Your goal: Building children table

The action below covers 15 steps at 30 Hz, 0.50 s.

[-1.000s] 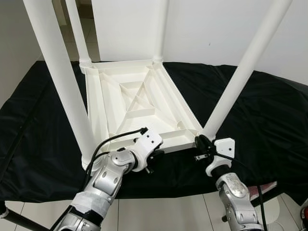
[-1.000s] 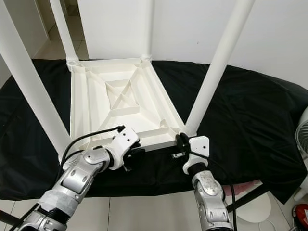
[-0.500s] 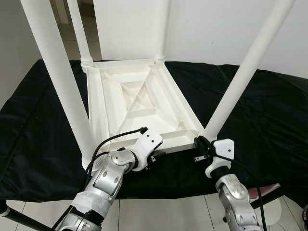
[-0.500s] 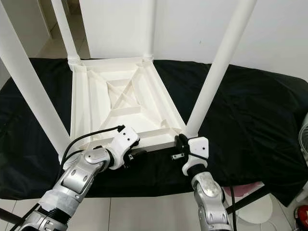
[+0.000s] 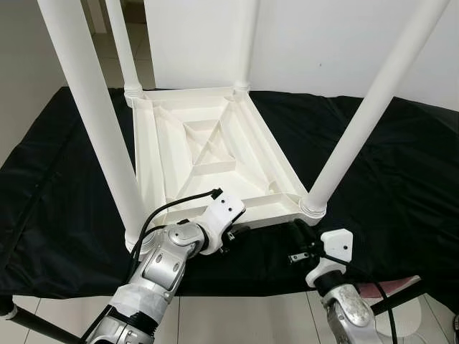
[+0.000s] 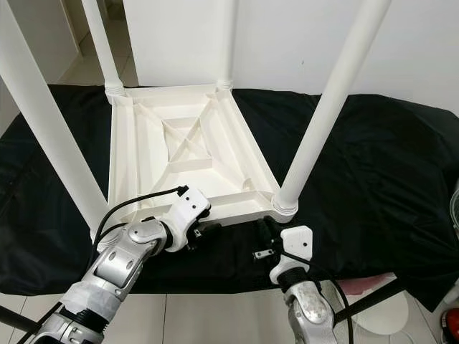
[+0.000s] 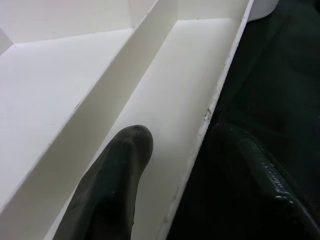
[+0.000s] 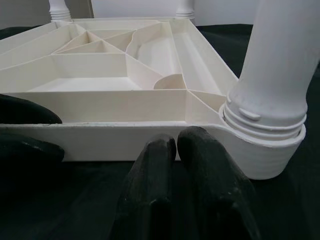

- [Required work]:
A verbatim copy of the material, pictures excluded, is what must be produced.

- [Answer below]:
Your goal: Building children table

The action below covers 15 steps at 30 Hz, 0.50 s.

[-1.000s] 
[-1.000s] 
[-0.500s] 
[-0.500s] 
[+0.000s] 
[+0.000s] 
[+0.000s] 
[+0.000s] 

This answer leaves nothing further to address.